2/3 cup of spinach or broccoli

one half cup of peas (optional)

other options:

–          2 tablespoons crumbled feta cheese

–          slice of  smoked salmon or lox (cut into tiny pieces)


Beat the eggs well, add in the milk or soymilk; salt and pepper.

Heat a large frying pan with the tablespoon of oil. Sautee the onion, mushrooms and pepper in the oil. Once the veggies are soft, add in the remaining veggies. Now cover with the eggs. (If you decide  to include feta cheese, salmon or lox – make sure they are stirred into the egg batter.)

Place the pan into an oven that has been preheated to 375F. Bake for approximately 10 minutes. When the edges are lightly browned and the top is firm, dinner is ready!

I usually cut up pieces of pita bread, warm and serve with the “Sexy Egg”.

A plate of grapes and some cookies will finish this meal off.  Or try the very easy “cool” lemon ice recipe below.


A “Cool” Dessert – Lemon Ice Recipe*

2 cups sugar

1 cup water

2 cups lemon juice

Lemon slices

Fresh mint leaves, optional


In a large saucepan over low heat, cook and stir sugar and water until sugar is dissolved. Remove from the heat; stir in lemon juice.

Pour into a freezer container.
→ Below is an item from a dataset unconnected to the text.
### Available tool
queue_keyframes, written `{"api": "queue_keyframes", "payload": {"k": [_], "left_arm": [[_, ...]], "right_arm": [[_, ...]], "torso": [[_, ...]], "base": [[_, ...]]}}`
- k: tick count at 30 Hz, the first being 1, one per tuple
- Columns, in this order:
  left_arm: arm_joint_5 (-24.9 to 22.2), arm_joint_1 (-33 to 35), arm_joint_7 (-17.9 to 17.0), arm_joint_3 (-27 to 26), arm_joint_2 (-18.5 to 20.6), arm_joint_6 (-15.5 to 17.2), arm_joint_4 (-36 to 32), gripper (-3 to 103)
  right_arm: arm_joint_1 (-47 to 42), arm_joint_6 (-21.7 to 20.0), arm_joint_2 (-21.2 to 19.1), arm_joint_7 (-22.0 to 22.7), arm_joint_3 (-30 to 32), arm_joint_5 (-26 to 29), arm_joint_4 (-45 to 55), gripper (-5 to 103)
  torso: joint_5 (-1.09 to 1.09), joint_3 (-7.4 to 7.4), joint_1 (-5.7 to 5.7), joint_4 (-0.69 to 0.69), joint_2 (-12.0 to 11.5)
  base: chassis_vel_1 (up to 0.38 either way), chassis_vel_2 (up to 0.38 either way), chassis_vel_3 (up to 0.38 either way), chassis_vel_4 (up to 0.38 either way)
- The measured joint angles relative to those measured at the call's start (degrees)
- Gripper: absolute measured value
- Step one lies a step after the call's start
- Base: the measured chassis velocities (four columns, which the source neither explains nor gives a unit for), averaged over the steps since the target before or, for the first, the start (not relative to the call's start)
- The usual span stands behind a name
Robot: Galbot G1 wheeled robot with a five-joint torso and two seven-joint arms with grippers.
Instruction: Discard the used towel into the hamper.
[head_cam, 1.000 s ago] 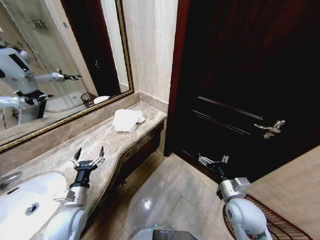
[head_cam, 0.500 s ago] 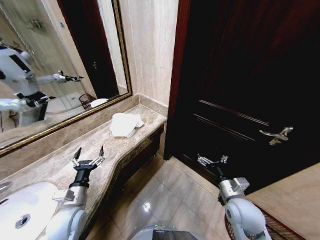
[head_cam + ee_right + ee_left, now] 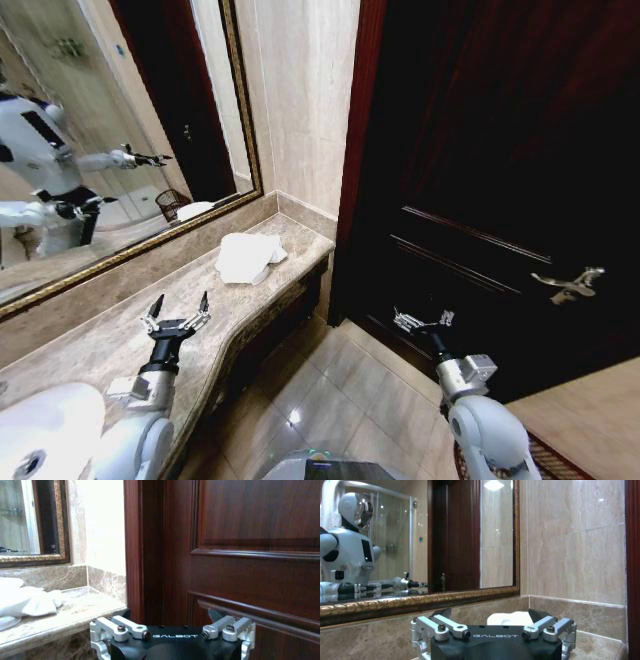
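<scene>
The used towel lies crumpled and white on the marble counter, near its far end by the wall. My left gripper stands open above the counter, short of the towel, with nothing between its fingers. In the left wrist view the towel sits beyond the open left gripper. My right gripper is open over the floor, facing the dark door. The right wrist view has the towel off to one side of that gripper. The hamper appears as a dark wire basket reflected in the mirror.
A framed mirror runs along the wall behind the counter. The white sink is at the near left. A dark wooden door with a metal handle stands ahead on the right. Glossy tiled floor lies between counter and door.
The whole head view has shifted: the sink slid toward the left edge and the door handle moved right and down. Both grippers stay open in the same pose, and the towel lies untouched.
</scene>
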Motion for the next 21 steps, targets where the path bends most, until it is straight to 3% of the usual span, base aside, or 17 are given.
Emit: {"api": "queue_keyframes", "payload": {"k": [7, 21], "left_arm": [[0.64, -0.38, -0.71, 0.02, 0.06, 2.25, -0.36, 100], [0.54, -4.93, -2.89, 1.46, 2.80, 10.75, -0.57, 100]], "right_arm": [[-0.08, 0.01, 0.08, 0.06, 0.02, 0.00, -0.09, 100], [-0.43, 2.45, 0.26, -0.37, 0.06, -0.95, -1.07, 100]], "torso": [[0.00, 0.00, 0.00, -0.01, 0.00], [0.00, 0.00, 0.00, 0.00, 0.00]], "base": [[-0.083, 0.078, 0.082, -0.082], [-0.035, 0.048, 0.035, -0.045]]}}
Freeze for 4 hours, stirring every 30 minutes, or until mixture becomes slushy. Garnish servings with lemon slice and mint if desired. Yield: 6 servings.

*From “Taste of Home”

Quick Simple Dinner Recipes

What’s For Dinner?

Whether you are cooking for a family, for two or for one… by the end of the day, figuring out a healthy, tasty dinner meal is a challenge!

Multi-Task! That’s my secret.

For me this means make a meal tonight and cook extras for tomorrow’s dinner. If you are lucky, you might have enough for lunch!

1. Pasta, Rice, Couscous or Quinoa …  

       Pick one for the base of your “starter” meal.

       Cook up enough for tonight and 50% more for tomorrow.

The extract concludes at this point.